I know, it’s too early for a quiz. But it’ll be fun! =) Vanguard has a quiz on investment knowledge with 20 questions. The questions are pretty good overall, some good questions that probe common misconceptions. I scored 95%. I know, I’m hot stuff. That’s pretty good – according to Vanguard:
“Some 1,000 investors completed the 20-question 2002 Vanguard/Money Investor Literacy Test in May and achieved a mean score of 40%, which is a modest improvement over the 37% score on a similar test administered by Vanguard in 2000.”
Yeesh, 40%? If you score that low, I’d recommend either more coffee or go read Random Walk Down Wall Street or Informed Investor. Which one did I miss?
19. Generally, a portfolio that has 80% of its assets invested in stocks would be best suited for:
(a) An 18-year-old using the assets to pay for college expenses pver the next 4 years.
(b) A 35-year-old investing for retirement.

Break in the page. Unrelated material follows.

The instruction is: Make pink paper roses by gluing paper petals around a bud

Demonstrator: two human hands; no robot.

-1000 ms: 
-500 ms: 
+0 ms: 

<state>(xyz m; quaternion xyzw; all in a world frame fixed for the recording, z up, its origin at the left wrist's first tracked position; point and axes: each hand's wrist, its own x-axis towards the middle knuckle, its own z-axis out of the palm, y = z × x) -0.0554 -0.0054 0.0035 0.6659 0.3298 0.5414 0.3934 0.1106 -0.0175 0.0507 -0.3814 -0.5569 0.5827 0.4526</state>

(c) A 75-year-old investing for income and capital preservation.
(d) None of the above.
(e) Don’t know.
I picked (d) none of the above. My feeling is that asset allocation is completely dependent on both your time horizon and risk tolerance. You can’t just tell every 35-year old investing for retirement to put 80% of his money in stocks. But I guess I can see how (b) is the “best” answer. Also, the quiz seems old, as many questions refer to 2002.